As in previous parts, most code examples use the Stack Overflow 2010 database on SQL Server 2019 CU 16 with the following additional nonclustered index:
CREATE INDEX [IX dbo.Users Reputation (DisplayName)] ON dbo.Users (Reputation) INCLUDE (DisplayName);
Database compatibility is set to 150, and the cost threshold for parallelism is set to 50 to avoid parallelism for the time being:
ALTER DATABASE StackOverflow2010 SET COMPATIBILITY_LEVEL = 150; GO EXECUTE sys.sp_configure @configname = 'show advanced options', @configvalue = 1; RECONFIGURE; GO EXECUTE sys.sp_configure @configname = 'cost threshold for parallelism', @configvalue = 50; RECONFIGURE;
The parser identifies constants in the statement and marks them as potential parameters if they are in an allowable context.
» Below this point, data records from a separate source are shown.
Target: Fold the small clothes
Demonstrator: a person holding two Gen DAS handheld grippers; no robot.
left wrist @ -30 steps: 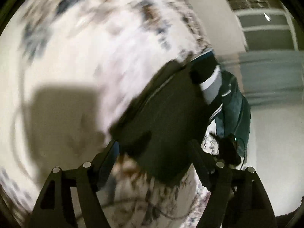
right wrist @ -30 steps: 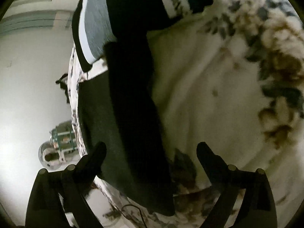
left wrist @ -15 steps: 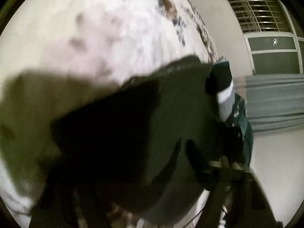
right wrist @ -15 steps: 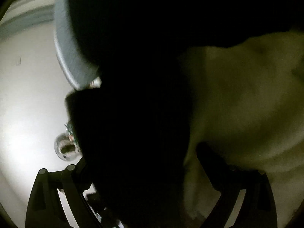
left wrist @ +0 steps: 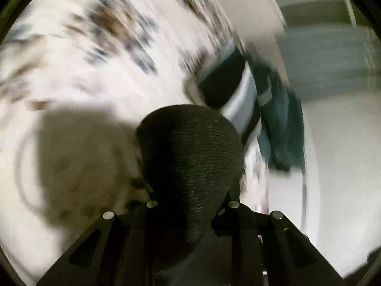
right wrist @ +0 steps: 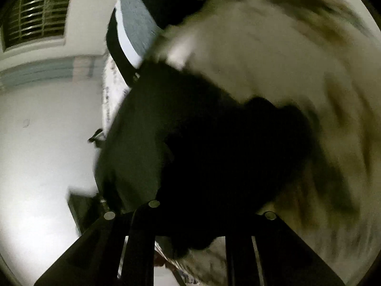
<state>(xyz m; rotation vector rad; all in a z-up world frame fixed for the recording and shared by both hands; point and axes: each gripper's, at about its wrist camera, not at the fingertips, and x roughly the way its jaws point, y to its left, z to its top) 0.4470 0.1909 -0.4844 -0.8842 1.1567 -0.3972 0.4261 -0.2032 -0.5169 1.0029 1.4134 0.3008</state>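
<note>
Both grippers are on the dark garment (left wrist: 190, 157) right now. In the left wrist view the left gripper (left wrist: 190, 205) has its fingers drawn together, clamped on a bulging wad of ribbed dark knit that swells up from between them toward twelve o'clock. In the right wrist view the right gripper (right wrist: 202, 217) is buried in the same dark cloth (right wrist: 214, 147); the linkage looks closed in, so I judge it pinched on the fabric, though the tips themselves are hidden.

The garment hangs over the floral bedspread (left wrist: 95, 76), near the bed's edge, with a striped piece (left wrist: 223, 83) and a teal cloth (left wrist: 281, 124) out at one to two o'clock in the left view — a pile waiting its turn, I'd guess.

Everything is streaked with blur, so this is a fast carry. To fold well from here: keep both pinches level, carry the held edge straight across to meet the opposite edge, lower before letting go, and stay away from that pile at two o'clock. One risk — the left grip holds a bunched wad, not a clean edge, so the fold may land lumpy.
</note>
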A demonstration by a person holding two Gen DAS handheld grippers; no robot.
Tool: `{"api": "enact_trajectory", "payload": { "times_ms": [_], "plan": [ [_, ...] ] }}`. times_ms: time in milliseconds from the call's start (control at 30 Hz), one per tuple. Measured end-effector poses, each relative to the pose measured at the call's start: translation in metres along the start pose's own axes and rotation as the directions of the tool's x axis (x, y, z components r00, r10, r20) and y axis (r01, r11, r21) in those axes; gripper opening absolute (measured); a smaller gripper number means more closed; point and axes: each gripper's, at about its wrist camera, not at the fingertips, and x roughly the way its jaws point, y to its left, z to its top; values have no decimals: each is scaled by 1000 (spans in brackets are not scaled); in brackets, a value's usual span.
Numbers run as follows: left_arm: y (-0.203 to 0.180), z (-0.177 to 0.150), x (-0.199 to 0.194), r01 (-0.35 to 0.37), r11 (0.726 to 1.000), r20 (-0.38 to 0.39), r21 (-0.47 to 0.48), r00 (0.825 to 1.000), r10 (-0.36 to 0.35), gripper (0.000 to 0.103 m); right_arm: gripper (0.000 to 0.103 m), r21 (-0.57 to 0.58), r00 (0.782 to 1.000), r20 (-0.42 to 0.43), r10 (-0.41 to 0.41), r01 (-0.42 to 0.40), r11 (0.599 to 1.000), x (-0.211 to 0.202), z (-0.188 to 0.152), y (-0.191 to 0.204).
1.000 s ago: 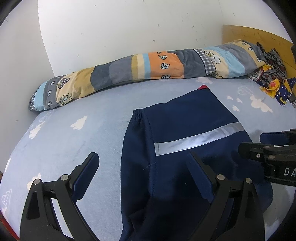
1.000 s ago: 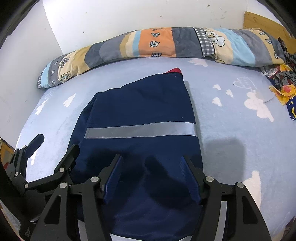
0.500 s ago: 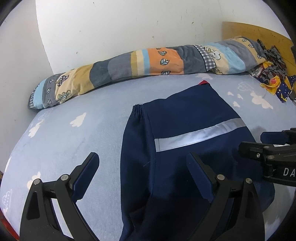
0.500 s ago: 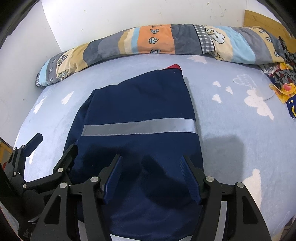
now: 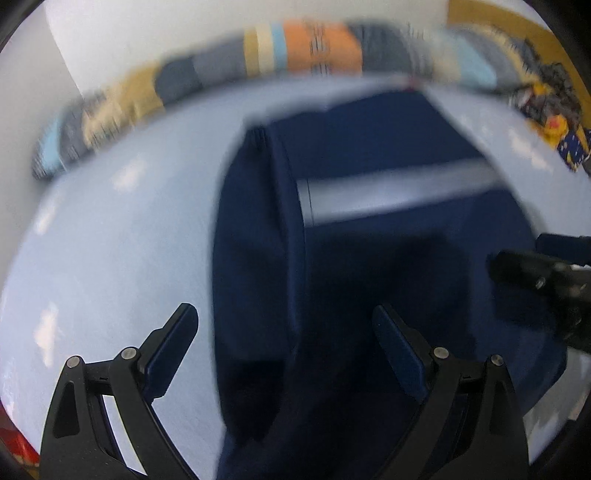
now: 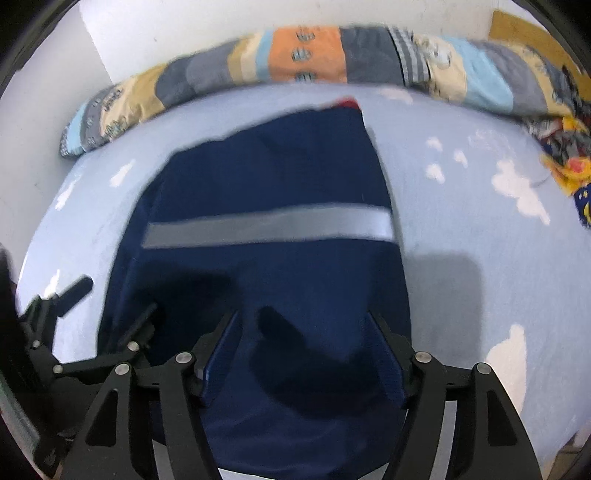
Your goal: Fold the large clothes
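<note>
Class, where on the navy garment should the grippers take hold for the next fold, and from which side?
Probably the near hem of the navy garment, from the near side: it lies flat, and the left gripper and right gripper, both open, already straddle that end.

A bed covered by a pale blue sheet (image 6: pixel 461 229) printed with white clouds fills most of both views. Along its far edge, against a white wall (image 6: pixel 221 26), lies a long rolled patchwork quilt (image 6: pixel 306 55) in orange, grey, tan and light blue. A wooden headboard (image 6: pixel 517 26) stands at the far right corner, with a dark patterned cloth (image 6: pixel 569 155) bunched below it.
</note>
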Motion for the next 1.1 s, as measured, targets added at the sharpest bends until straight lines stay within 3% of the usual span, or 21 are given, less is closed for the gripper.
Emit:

For example, the constants in
TOP (50) and
CONVERT(varchar(11, x) are not parameterizable, but the literal values in
WHERE x = 123 and
WHERE y IN (3, 8) are.
Decisions about parameterization at this early stage are generic and conservative because the only information available is the statement itself. Names of tables and columns haven’t been resolved to database objects yet, and no type information is available.
Imagine someone handing you a query written for an unknown SQL Server database and asking you to identify parameterizable constants. That’s roughly the task facing the parser.
Parsing marks constants as potential parameters unless the current clause context forbids it, accommodating both simple and forced parameterization rules.
AND x = 100 + 50 is not acceptable to forced parameterization, but simple parameterization allows it, so the parser marks both constants as potential parameters.
In contrast, the earlier example
WHERE y IN (3, 8) is acceptable to forced parameterization, but not simple. Again, the parser marks both constants as potential parameters just in case.
Initial Data Types
Under simple parameterization, constants are assigned an initial data type based on the textual representation (see part two for details). The data type may then be refined depending on the context.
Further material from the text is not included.